CEBELİNURDAHİRA MAĞARASI
Mustafa Özyurt
Nübüvvet-i Muhammediyye’nin zuhûru yaklaştıkça Rasûlullâh -sallâllâhu aleyhi ve sellem- sık sık inzivâya çekilir ve uzun müddet tefekkür deryâsının derinliklerine dalardı. Zaman zaman evinden çıkar, Mekke’den uzaklaşır, sessiz ve sâkin yerlere doğru giderdi. Bu esnâda rastladığı ağaç ve taşlar: “es-Selâmü aleyke yâ Rasûlallâh!” diyerek kendisine selâm verirlerdi. Fahr-i Kâinât -aleyhi ekmelü’t-tahiyyât- Efendimiz hemen etrâfına bakar, fakat ağaç ve taştan başka bir şey görmezdi.102 Nitekim Rasûlullâh -sallâllâhu aleyhi ve sellem-: “Ben Mekke’de bir taş bilirim ki peygamber olarak gönderilmeden evvel bana selâm verirdi. Onun yerini şimdi de biliyorum.” buyurmuşlardır. (Müslim, Fedâil, 2)

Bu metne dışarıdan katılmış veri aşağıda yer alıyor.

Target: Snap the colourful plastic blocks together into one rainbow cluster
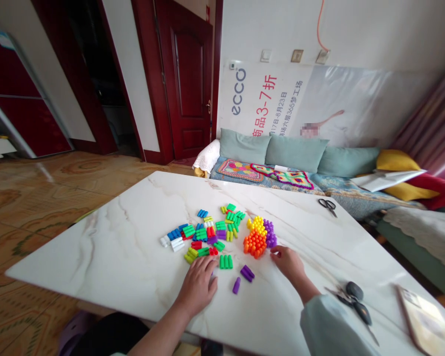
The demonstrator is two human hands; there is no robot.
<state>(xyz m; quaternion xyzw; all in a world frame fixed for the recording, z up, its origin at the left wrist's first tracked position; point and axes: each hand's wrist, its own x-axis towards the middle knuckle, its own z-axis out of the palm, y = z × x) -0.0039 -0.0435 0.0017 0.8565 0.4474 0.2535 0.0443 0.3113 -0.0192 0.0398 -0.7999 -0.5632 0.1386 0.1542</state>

Hazreti Ali radıyallâhu anh da şöyle anlatır: “Peygamber Efendimiz ile birlikte Mekke’de idim. Berâberce Mekke’nin bâzı yerlerine gittik. Dağların ve ağaçların arasından geçiyorduk. Rasûlullâh -sallâllâhu aleyhi ve sellem’in karşılaştığı bütün dağlar ve ağaçlar: «es-Selâmü aleyke yâ Rasûlallâh!» diyordu.” (Tirmizî, Menâkıb, 6/3626)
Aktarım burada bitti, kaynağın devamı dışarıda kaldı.